DON’T – Pull your wedding budget out of thin air. The “average” wedding budget is not a good barometer of how much money you and your partner can reasonably afford to spend on your big day. Your wedding budget should be based on the real numbers of what you can afford after you factor in your expenses, debts, and the time you have before your big day. Remember that many vendors will need a deposit in advance!

DO – Start a wedding sinking fund. A sinking fund is a special savings account where your money is earmarked for a specific purpose. Each paycheck or money, transfer a set amount into a high yield savings account. This way, it’s harder to transfer the money out for impulse spending, and you earn a little extra while you save.

DON’T – Put your wedding on credit. Transferring the financial burden of your wedding onto your future self is a recipe for disaster. Remember, after the honeymoon, you and your partner will want to start working toward the next goal (perhaps saving for a home or starting a family). You won’t want to be paying for your wedding, plus interest, for years to come. Plan ahead and take your time to save.

DO – Start discussing finances outside of the wedding. It’s vital to understand how you and your partner approach money before you say “I do”; financial issues are frequently cited as the reason for divorce. Are you aligned on your financial goals? Do you know exactly how much debt you’re both bringing into the marriage? What about assets (now or in the future)? Will you combine finances, keep your accounts separate, or have a hybrid? Remember – you’re on the same team; it’s time to get on the same page.

DON’T – Let friends and family dictate your wedding budget. From the moment you are engaged, everyone and their dog will have an opinion on how you should spend your wedding budget. This gets even more complicated if family members have offered to contribute to costs. Ask clarifying questions before accepting their generous gift to understand what expectations they have and avoid conflicts down the road.

DO – Consider professional help. Unless you have a background in event planning and management, investing in a professional planner can significantly reduce costs in other areas. Wedding and event professionals, like the members of SWEL, can help you navigate your wedding budget with confidence.

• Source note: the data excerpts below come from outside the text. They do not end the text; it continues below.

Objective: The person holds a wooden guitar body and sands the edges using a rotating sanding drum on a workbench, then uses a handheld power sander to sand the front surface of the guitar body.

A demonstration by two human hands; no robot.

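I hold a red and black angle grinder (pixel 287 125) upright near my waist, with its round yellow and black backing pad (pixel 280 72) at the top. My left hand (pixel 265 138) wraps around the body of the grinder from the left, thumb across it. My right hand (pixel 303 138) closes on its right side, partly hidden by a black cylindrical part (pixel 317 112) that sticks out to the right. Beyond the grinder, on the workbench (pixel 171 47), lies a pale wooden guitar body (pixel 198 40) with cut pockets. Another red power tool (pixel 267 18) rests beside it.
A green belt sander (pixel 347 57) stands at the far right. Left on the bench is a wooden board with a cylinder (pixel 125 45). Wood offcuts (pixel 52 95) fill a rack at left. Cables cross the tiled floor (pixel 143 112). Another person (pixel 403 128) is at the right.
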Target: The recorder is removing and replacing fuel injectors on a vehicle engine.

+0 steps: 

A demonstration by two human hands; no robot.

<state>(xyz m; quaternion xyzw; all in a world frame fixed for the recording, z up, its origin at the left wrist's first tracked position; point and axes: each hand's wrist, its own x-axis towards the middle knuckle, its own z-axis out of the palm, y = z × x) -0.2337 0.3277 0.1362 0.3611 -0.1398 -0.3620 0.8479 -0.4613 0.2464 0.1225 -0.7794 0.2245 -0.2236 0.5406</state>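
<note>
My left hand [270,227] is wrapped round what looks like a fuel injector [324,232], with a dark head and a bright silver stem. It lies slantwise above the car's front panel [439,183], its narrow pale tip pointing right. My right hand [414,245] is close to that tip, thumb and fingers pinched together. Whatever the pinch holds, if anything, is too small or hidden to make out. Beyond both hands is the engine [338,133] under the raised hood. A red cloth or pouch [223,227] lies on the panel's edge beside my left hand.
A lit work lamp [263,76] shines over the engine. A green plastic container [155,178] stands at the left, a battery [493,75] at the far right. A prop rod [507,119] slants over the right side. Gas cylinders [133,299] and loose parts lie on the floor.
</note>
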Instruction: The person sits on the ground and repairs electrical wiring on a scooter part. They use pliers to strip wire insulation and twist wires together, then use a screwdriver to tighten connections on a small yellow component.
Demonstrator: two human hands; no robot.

DON’T – Be afraid of Prenups (or Postnups). Marriage is, at the end of the day, a contract – one that is a lot easier to enter than exit. While a lot of people may think a prenuptial agreement is unromantic, it serves a very important purpose. A knowledgeable attorney will help facilitate discussions between you and your partner in a healthy, safe, and mutually beneficial environment before creating your documents. This will also give you a sense of security and confidence going into the marriage; feelings that are super sexy in my book!

(Note: This article was originally written for and published in the 2023 Suncoast Wedding & Event Guide)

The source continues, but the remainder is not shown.